Segment Start: INPUT DATA
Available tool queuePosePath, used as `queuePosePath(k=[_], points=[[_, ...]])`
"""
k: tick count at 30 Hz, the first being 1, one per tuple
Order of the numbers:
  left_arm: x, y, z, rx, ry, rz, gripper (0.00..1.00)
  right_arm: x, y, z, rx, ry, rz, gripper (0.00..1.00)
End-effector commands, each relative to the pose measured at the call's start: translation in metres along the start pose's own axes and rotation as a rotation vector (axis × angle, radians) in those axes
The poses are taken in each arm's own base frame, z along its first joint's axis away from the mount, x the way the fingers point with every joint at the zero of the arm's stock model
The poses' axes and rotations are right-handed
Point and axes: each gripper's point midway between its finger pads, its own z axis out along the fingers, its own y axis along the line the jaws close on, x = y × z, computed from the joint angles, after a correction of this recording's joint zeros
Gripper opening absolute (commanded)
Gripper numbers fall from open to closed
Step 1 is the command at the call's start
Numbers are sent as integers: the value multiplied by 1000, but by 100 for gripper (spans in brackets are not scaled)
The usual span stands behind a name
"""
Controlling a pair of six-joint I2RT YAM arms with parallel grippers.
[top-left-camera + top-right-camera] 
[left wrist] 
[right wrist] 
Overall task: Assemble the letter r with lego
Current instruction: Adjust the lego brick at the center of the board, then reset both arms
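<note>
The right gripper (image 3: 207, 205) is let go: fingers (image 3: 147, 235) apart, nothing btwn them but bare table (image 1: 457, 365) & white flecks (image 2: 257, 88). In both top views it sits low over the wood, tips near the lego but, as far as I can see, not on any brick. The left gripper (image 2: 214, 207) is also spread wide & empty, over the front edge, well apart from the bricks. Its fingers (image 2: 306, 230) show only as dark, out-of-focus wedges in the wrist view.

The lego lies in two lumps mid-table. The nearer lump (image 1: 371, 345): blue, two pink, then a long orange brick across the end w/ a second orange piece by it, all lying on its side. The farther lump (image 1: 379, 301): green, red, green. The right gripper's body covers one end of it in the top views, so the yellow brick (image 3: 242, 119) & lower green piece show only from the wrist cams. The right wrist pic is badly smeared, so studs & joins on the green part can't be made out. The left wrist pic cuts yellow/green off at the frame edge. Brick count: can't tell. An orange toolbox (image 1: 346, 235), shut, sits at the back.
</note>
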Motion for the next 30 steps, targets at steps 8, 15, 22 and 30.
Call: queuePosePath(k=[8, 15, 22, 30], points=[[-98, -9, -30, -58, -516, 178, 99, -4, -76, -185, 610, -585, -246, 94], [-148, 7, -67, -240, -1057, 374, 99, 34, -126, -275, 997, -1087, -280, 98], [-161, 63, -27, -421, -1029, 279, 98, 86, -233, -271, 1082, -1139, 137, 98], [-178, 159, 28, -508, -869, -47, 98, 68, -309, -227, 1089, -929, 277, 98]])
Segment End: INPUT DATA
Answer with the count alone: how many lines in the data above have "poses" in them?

2